When I learned of this, I put a proposition to my men, and I am extremely proud of their response. To a one, they voted to break camp and ride to the front so as to strike at the heart of the German military machine. By doing so, I am disobeying the orders of my Commander-in-Chief, and because of this somewhat peculiar situation, I doubt that I shall be able to send too many more letters to you until I have helped to end this war. At that time, I shall turn myself over to Pershing, or whoever is in charge, and argue my case before whatever tribunal is deemed proper.

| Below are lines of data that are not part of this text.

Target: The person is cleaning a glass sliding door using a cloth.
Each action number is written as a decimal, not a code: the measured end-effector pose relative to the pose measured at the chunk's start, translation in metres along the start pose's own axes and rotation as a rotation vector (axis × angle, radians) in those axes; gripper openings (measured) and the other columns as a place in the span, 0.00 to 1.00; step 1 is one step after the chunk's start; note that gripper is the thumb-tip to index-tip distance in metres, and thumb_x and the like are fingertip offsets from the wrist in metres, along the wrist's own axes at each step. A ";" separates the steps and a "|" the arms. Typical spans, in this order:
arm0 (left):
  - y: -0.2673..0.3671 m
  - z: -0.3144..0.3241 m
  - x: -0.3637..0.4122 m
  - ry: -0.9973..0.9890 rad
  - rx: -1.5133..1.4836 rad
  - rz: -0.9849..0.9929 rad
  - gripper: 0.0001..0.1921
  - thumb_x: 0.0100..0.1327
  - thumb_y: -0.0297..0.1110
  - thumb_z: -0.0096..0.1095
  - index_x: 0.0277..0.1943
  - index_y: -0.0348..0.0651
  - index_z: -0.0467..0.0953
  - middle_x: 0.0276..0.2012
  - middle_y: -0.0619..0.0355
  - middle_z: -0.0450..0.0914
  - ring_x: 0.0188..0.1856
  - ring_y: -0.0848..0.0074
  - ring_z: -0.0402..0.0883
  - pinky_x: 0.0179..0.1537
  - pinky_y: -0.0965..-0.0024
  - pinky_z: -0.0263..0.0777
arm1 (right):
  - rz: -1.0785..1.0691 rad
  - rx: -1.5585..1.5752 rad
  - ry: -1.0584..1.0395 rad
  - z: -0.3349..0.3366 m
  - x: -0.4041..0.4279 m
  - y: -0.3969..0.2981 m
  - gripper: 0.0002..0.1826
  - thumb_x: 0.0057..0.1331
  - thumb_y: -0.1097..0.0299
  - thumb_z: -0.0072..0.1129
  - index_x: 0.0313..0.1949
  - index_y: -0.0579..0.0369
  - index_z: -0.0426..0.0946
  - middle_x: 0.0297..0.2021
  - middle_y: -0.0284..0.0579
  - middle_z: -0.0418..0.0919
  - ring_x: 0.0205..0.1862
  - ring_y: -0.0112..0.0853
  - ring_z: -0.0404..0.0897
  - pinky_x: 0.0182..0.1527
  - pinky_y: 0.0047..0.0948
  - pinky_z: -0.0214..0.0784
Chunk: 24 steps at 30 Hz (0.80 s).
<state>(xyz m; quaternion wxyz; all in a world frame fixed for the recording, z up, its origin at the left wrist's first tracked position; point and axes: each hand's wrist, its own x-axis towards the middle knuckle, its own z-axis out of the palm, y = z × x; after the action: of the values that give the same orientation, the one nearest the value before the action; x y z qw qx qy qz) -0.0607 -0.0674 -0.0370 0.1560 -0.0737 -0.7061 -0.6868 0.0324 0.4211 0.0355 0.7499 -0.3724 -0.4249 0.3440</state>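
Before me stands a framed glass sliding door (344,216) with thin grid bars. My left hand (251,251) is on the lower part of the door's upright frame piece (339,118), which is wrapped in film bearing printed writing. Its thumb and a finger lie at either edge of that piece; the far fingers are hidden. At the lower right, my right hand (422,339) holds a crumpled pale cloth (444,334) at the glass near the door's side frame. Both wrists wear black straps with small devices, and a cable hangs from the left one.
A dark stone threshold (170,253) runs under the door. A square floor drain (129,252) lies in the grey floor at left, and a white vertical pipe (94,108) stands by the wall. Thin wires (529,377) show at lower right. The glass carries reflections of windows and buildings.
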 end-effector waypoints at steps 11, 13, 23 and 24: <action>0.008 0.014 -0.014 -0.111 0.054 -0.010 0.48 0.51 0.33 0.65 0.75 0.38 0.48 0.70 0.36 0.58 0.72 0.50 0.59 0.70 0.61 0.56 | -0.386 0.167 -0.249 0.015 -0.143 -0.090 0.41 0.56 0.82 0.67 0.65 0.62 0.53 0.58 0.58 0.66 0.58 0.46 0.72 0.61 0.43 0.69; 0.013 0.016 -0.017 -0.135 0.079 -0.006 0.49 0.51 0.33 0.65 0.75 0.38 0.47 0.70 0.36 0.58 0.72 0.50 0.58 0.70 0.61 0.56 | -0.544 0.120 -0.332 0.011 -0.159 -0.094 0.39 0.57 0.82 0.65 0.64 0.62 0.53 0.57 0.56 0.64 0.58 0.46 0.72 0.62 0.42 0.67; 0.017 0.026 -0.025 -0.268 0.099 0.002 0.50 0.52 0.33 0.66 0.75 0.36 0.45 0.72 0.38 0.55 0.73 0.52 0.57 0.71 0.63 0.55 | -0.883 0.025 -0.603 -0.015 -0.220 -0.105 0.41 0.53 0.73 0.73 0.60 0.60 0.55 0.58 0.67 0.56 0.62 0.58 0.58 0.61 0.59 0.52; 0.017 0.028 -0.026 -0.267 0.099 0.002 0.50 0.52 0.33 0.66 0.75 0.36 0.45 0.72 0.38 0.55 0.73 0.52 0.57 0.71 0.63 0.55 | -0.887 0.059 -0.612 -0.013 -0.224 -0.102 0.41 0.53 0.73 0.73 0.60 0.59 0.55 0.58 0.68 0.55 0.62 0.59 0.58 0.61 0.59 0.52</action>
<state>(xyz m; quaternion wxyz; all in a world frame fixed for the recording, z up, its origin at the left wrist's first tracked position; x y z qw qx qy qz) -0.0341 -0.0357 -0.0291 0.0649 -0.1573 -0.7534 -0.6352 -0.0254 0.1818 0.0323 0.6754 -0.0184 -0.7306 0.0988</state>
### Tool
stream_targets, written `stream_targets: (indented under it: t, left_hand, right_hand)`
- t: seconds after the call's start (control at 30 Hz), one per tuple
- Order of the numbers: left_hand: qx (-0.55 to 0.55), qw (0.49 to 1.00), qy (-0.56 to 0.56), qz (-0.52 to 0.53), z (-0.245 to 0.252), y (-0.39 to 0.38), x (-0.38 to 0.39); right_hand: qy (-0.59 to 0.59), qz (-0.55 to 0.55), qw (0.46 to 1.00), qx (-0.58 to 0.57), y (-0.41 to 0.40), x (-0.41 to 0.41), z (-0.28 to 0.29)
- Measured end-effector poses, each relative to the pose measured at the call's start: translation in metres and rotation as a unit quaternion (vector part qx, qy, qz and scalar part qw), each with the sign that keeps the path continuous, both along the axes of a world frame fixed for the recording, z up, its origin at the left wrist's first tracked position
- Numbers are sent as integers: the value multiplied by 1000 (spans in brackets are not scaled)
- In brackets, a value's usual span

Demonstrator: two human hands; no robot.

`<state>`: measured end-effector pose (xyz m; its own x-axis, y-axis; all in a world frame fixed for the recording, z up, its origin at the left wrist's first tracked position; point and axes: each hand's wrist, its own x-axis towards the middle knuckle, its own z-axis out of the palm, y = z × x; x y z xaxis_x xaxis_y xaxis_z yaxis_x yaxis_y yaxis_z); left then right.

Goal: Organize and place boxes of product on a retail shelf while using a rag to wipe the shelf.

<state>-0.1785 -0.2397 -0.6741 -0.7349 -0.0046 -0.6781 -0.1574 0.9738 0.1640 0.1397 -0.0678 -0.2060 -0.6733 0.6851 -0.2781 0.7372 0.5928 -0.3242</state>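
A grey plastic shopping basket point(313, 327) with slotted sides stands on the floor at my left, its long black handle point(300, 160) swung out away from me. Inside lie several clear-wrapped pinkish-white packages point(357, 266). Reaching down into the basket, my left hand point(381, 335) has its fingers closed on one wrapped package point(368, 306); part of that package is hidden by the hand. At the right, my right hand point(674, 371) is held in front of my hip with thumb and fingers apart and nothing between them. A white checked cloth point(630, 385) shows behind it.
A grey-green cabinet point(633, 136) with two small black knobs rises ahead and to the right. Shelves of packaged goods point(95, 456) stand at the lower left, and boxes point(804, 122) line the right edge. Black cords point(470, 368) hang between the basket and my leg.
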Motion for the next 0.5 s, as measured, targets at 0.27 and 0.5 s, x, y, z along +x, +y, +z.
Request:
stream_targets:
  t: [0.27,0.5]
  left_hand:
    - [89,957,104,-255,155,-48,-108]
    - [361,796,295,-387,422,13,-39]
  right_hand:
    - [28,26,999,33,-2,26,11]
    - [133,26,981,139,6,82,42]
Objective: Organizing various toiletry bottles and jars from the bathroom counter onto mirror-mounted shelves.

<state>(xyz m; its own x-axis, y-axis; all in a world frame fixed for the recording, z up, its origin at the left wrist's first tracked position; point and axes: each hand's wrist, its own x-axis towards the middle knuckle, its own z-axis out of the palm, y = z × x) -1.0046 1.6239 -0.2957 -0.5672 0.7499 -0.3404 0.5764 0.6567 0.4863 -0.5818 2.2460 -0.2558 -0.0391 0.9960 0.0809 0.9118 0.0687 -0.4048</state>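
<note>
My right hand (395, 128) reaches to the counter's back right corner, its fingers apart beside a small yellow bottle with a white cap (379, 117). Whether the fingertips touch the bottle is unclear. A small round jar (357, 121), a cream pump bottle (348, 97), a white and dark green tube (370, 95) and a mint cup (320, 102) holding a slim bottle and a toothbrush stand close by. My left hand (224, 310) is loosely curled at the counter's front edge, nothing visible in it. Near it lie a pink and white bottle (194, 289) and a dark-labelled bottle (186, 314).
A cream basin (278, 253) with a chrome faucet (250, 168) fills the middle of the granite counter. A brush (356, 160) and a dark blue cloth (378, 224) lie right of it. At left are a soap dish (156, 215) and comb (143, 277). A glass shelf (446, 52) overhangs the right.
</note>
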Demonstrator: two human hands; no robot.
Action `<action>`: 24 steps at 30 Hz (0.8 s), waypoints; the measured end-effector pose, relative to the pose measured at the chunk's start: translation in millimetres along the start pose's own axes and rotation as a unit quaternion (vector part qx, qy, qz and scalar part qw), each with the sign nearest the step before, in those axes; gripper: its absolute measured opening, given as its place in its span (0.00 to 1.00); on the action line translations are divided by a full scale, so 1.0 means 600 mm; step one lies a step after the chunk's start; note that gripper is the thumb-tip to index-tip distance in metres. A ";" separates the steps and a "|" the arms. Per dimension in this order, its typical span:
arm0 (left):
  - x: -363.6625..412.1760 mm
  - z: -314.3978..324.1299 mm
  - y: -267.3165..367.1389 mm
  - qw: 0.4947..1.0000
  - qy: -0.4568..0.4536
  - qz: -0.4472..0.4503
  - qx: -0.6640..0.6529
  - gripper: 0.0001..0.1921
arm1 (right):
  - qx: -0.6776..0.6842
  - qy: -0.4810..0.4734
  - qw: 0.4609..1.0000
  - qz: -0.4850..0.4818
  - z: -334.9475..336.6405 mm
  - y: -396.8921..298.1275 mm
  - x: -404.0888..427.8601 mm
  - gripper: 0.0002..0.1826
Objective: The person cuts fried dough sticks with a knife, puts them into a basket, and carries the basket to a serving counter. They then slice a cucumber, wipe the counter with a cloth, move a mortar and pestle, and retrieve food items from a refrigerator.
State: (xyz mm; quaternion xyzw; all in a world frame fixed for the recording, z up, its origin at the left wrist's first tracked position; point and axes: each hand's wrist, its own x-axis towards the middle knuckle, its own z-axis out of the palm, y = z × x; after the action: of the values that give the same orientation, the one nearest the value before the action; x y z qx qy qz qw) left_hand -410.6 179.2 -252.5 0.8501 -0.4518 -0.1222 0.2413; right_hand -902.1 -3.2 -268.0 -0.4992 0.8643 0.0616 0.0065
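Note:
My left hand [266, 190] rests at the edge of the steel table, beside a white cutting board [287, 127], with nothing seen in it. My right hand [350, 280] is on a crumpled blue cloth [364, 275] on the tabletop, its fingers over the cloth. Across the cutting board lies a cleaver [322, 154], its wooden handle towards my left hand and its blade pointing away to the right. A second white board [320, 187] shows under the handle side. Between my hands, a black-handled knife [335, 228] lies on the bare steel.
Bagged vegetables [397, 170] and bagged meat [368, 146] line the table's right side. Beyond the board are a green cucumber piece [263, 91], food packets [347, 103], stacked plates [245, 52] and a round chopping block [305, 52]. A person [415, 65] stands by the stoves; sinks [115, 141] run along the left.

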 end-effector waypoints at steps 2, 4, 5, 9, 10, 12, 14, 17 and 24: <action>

However, before that moment occurs, we shall finally see action, bearing the glorious banner of the Stars and Stripes. My men are a finely-tuned fighting machine, and I daresay that they will give a splendid account of themselves before the conflict is over. We have not made contact with the enemy yet, nor can I guess where we shall finally meet, but we are primed and eager for our first taste of battle. Our spirit is high, and many of the old-timers spend their hours singing the old battle songs from Cuba. We are all looking forward to a bully battle, and we plan to teach the Hun a lesson he won’t soon forget.
Give my love to the children, and when you write to Kermit and Quentin, tell them that their father has every intention of reaching Berlin before they do!
All my love,
Theodore
Roosevelt, who had been busily writing an article on ornithology, looked up from his desk as McCoy entered his tent.
“Well?”
“We think we’ve found what we’ve been looking for, Mr. President,” said McCoy.
“Excellent!” said Roosevelt, carefully closing his notebook. “Tell me about it.”
McCoy spread a map out on the desk.
“Well, the front lines, as you know, are here, about fifteen miles to the north of us. The Germans are entrenched here, and we haven’t been able to move them for almost three weeks.” McCoy paused. “The word I get from my old outfit is that the Americans are planning a major push on the German left, right about here.”
“When?” demanded Roosevelt.
“At sunrise tomorrow morning.”
“Bully!” said Roosevelt. He studied the map for a moment, then looked up. “Where is Jack Pershing?”
“Almost ten miles west and eight miles north of us,” answered McCoy. “He’s dug in, and from what I hear, he came under pretty heavy mortar fire today. He’ll have his hands full without worrying about where an extra regiment of American troops came from.”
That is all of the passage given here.